At the time Ginny hadn’t been to church in more than a decade. But soon she was a regular attender at Peninsula Covenant. When she was invited to join a Bible study she began to learn more about faith. And she started asking questions. “It was hard for me to grasp why intelligent people would use such a simple formula to invite Jesus into their lives,” she says.
Through it all, Darlene listened. “Even when I was demanding and perhaps demeaning, she was patient with me,” Ginny says.
Just before Palm Sunday the following year, the two new friends spent the day together. Ginny was feeling anxious and nervous, and Darlene tried to reassure and comfort her. That night Ginny couldn’t sleep. She went into the family room and all night long she fought a personal battle wrestling with God. By morning she had written a poem that began, “I came late but the door was still open.”
“Although it took me a year before I gave my life to Christ, Darlene was with me every step of the way,” Ginny says. “I consider her my spiritual mother as she patiently shepherded me.”

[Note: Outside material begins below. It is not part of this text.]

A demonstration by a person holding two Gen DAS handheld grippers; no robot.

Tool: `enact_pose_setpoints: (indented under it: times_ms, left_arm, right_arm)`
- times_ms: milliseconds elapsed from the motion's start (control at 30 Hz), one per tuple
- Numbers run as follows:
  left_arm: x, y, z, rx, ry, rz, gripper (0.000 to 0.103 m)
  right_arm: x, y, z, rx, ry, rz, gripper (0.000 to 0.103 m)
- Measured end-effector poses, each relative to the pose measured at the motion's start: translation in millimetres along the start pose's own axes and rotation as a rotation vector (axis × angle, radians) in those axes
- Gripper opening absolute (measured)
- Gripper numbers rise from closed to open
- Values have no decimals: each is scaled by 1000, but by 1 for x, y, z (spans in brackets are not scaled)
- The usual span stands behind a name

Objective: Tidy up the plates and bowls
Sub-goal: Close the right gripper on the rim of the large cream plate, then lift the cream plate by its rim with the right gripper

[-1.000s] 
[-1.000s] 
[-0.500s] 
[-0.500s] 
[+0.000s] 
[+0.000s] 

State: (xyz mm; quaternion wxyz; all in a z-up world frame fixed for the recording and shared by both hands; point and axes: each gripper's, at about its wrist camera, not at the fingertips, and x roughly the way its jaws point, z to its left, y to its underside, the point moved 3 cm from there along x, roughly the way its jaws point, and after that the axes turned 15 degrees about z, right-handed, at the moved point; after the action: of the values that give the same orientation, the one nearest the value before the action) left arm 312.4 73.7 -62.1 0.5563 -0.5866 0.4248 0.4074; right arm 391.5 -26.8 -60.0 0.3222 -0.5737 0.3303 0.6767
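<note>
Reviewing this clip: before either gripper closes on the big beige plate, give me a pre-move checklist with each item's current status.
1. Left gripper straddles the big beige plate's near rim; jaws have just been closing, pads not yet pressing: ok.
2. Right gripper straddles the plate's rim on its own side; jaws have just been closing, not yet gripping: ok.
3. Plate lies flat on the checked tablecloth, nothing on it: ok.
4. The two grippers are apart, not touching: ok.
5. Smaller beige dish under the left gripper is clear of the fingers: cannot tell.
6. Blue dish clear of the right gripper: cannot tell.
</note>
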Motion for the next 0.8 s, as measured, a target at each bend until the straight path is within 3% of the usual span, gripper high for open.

Once she came to faith, Ginny was hungry for spiritual things. She wanted to soak up all of Darlene’s spiritual and life experiences. Their families spent holidays together. Even after Darlene’s family moved a few times all over the country, Ginny always came to visit.
“I may have been there to mentor Ginny spiritually,” Darlene says, “but we ended up helping each other. Ginny is a powerful woman with strong leadership skills. She was the head of the Junior League and gave speeches for hundreds of women. She was so opposite of me. She taught me a lot about assertiveness and leadership skills.”
Ginny went on to serve the church in various leadership roles. She served on the board of North Park University from 1995 to 2000. This past year when Ginny’s second husband died, Darlene walked alongside Ginny as she grieved.
“I must say I miss those heady days when I was a ‘baby’ Christian,” Ginny says, “but I look forward to the day in five years when I’ll be able to say that I’ve lived half my life as a Christian.”
“We ended up sharing life with one another,” says Darlene. “We do a lot of key things together and have this rich relationship. Our journey has been long and rich.”
The Church Planters
—Peter Ahn & Michael Carrion
In his role as interim director of church planting for the East Coast Conference, Peter Ahn visited Promised Land Covenant Church in the Bronx one Sunday where Michael Carrion serves as the founding pastor. “I saw areas where I thought Michael and his church could improve, so I emailed him a list of ways I thought he could make his Sunday worship experience better,” Peter says.
He explains that he gets all kinds of responses from church planters when he sends feedback like that. Sometimes his suggestions aren’t taken seriously, and he wondered if Michael would respond that way. “Michael is older than me and has more years of experience in ministry, so he easily could have had a chip on his shoulder about getting feedback from me. He could have questioned my ability to mentor him—which he would have had every right to do.” But to Peter’s surprise, Michael not only thanked him for the feedback but promised to implement the changes immediately. Within a few months Promised Land almost tripled in size.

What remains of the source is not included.